======== The input ========

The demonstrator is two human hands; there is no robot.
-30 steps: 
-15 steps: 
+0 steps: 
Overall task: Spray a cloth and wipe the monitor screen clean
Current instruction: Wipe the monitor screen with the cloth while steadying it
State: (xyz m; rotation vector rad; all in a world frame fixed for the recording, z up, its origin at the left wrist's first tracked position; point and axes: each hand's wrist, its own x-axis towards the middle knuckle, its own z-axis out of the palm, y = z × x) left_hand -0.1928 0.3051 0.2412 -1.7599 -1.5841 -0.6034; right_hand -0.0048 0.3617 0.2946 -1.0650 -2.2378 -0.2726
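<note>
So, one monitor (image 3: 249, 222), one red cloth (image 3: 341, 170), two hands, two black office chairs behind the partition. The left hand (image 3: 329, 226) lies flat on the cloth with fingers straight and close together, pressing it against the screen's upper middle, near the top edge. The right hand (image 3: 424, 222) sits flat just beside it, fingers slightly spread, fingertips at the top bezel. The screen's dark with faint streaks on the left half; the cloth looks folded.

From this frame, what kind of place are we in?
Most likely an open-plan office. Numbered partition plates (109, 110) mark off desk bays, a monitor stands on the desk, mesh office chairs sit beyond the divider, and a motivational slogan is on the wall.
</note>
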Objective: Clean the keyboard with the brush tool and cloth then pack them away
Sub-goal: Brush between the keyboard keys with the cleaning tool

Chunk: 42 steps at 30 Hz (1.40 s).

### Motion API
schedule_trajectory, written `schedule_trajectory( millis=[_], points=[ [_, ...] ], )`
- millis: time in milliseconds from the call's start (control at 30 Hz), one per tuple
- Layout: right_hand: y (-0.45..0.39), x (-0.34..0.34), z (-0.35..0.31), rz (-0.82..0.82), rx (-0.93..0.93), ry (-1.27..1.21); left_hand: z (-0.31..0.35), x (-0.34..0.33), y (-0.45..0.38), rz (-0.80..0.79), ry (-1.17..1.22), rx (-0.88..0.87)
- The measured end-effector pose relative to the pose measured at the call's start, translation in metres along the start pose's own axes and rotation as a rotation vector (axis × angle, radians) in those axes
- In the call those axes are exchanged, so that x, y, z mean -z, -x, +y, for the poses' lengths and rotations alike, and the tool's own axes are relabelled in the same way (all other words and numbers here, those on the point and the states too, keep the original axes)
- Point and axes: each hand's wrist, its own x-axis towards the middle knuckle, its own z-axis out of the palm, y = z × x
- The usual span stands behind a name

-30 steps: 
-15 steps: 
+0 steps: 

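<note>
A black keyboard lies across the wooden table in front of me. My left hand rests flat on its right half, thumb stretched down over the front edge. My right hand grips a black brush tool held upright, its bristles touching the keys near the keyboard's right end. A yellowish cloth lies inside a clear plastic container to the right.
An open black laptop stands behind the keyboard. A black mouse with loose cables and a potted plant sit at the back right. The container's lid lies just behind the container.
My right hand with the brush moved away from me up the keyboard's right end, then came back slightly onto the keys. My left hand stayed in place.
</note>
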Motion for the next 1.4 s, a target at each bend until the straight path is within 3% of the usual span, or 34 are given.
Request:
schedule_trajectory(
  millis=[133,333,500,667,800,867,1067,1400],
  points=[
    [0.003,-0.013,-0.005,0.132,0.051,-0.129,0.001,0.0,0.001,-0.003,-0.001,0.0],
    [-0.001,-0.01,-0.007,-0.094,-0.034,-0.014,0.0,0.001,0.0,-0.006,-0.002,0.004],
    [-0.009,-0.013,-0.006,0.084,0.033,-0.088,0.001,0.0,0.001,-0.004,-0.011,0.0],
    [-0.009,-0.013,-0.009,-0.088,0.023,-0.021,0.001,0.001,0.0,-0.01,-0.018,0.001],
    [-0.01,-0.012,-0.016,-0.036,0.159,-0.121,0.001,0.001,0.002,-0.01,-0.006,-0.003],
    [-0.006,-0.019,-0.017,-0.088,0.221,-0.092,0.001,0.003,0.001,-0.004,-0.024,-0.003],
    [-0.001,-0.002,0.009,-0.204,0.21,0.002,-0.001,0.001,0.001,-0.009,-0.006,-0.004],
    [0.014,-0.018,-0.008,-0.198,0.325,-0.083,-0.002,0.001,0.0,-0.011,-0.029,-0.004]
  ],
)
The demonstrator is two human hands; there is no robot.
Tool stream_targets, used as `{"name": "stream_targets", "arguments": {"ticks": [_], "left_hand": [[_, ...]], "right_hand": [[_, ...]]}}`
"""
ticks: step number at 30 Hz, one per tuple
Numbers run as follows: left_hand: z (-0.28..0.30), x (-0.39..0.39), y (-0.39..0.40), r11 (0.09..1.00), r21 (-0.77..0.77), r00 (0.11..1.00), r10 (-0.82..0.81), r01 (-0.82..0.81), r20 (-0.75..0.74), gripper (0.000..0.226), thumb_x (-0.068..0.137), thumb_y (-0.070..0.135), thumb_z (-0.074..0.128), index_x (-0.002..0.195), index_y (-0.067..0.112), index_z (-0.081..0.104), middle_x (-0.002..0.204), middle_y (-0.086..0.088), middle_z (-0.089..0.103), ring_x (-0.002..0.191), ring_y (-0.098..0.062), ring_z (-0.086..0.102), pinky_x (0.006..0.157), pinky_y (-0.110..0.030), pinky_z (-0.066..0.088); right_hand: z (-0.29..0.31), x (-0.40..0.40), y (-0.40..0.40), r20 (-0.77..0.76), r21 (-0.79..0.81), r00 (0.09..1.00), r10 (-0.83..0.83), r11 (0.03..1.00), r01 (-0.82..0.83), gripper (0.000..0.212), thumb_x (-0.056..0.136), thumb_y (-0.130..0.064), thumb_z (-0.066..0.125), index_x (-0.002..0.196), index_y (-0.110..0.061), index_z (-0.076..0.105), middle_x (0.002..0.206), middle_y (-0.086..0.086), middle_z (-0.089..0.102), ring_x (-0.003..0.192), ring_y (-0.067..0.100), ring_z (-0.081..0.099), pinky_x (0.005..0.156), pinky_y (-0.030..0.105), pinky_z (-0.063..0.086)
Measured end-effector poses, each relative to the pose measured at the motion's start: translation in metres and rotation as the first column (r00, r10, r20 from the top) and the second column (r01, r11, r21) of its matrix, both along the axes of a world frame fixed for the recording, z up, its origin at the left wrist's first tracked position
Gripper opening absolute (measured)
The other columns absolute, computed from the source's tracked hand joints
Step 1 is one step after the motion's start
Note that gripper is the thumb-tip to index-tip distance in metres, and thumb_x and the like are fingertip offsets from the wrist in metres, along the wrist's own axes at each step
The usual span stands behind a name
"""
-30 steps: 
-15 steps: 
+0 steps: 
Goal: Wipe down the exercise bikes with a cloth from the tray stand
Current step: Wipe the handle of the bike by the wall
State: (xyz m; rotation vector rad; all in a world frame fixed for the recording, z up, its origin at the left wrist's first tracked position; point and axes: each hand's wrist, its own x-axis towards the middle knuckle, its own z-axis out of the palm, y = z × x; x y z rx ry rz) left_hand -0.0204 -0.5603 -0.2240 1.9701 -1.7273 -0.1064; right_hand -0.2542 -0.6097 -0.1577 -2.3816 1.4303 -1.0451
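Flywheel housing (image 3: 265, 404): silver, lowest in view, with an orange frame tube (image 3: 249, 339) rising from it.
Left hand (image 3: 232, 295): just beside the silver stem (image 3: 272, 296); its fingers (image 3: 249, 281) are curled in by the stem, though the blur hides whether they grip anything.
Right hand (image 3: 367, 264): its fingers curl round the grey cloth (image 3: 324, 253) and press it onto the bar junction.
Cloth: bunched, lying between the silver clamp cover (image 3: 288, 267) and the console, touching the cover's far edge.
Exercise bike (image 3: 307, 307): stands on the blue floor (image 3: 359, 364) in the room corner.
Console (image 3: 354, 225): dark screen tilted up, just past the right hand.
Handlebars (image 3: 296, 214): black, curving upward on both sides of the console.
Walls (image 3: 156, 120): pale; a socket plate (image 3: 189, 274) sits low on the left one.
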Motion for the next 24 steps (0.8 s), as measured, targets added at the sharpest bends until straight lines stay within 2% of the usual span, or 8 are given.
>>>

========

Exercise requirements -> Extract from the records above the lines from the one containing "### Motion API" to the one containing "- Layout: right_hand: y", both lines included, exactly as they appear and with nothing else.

Your response ->
### Motion API
schedule_trajectory, written `schedule_trajectory( millis=[_], points=[ [_, ...] ], )`
- millis: time in milliseconds from the call's start (control at 30 Hz), one per tuple
- Layout: right_hand: y (-0.45..0.39), x (-0.34..0.34), z (-0.35..0.31), rz (-0.82..0.82), rx (-0.93..0.93), ry (-1.27..1.21); left_hand: z (-0.31..0.35), x (-0.34..0.33), y (-0.45..0.38), rz (-0.80..0.79), ry (-1.17..1.22), rx (-0.88..0.87)

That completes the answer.